Le opere pubbliche e le mostre
Piemonti è anche autore di opere pubbliche, come Fratellanza universale (1976), monumento in acciaio collocato nel cortile della scuola elementare di Carate Brianza, suo paese natio. Alto sei metri, articolato su una base triangolare con punti di innalzamento che reggono uno svolgimento modulare che può essere modificato da chiunque nella disposizione asimmetrica degli elementi.

L’abilità artistico-artigianale dell’artista brianzolo lo ha portato a realizzare numerose mostre personali e collettive in Italia, Francia, Svizzera, Serbia, USA, Ungheria, Romania e Spagna. Tra le ultime esposizioni: Galleria Civica Mariani di Seregno (2019), Galleria Cart 70-10 di Monza (2017), Galleria Schubert di Milano (2016), IV biennale Italia Cina a Pechino (2016), MAC Museo d’Arte Contemporanea di Lissone (2013).

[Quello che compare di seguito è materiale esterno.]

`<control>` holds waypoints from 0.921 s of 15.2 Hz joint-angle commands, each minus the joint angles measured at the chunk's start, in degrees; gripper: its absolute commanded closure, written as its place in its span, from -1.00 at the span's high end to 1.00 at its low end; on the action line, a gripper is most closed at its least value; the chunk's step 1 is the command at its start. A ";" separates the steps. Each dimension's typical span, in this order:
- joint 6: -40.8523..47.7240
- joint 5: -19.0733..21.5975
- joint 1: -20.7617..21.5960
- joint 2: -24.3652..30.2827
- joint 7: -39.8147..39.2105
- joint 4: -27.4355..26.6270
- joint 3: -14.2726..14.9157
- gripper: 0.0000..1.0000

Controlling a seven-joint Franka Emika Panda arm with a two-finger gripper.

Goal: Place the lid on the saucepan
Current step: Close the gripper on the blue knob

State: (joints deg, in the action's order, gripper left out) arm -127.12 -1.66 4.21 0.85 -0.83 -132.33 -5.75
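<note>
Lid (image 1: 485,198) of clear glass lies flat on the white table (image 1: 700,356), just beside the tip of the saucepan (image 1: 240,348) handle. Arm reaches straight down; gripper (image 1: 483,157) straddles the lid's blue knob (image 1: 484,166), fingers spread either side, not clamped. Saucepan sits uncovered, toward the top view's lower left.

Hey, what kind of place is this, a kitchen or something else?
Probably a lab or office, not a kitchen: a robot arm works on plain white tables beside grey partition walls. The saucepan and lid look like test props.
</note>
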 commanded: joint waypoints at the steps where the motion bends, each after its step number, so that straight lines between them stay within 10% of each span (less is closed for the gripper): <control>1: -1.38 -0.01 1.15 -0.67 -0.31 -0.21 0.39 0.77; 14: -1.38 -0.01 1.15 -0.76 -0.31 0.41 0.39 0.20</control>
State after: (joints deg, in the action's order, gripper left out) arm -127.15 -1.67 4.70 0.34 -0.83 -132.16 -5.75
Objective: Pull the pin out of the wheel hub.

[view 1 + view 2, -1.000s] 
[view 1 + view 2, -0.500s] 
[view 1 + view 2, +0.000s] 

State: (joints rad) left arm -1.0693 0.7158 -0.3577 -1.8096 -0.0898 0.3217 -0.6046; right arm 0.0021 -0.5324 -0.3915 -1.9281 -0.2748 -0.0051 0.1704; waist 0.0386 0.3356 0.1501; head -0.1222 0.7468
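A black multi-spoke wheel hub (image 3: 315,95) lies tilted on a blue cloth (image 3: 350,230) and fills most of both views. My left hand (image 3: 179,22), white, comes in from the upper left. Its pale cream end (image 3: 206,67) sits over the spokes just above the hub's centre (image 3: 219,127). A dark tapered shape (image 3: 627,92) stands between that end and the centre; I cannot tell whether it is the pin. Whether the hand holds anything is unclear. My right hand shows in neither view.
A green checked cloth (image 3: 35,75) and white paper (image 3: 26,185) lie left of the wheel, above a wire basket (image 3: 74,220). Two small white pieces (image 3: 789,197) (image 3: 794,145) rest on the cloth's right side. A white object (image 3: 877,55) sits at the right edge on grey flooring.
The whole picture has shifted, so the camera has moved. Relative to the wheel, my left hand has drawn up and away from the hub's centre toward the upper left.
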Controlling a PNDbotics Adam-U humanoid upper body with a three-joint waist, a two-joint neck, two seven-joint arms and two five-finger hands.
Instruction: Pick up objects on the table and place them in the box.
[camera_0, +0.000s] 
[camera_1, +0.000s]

Le opere di Piemonti si trovano oggi nei musei internazionali e italiani, tra cui: Museo Nazionale di Belgrado, Kilgore Law Center and Madì Museum di Dallas Texas, Galleria d’Arte Moderna di Torino, Maga di Gallarate, Museo Pagani di Legnano, Museo d’Arte Magi di Pieve di Cento, Museo dei Lumi di Casale Monferrato, Museo d’arte Contemporanea di Lissone.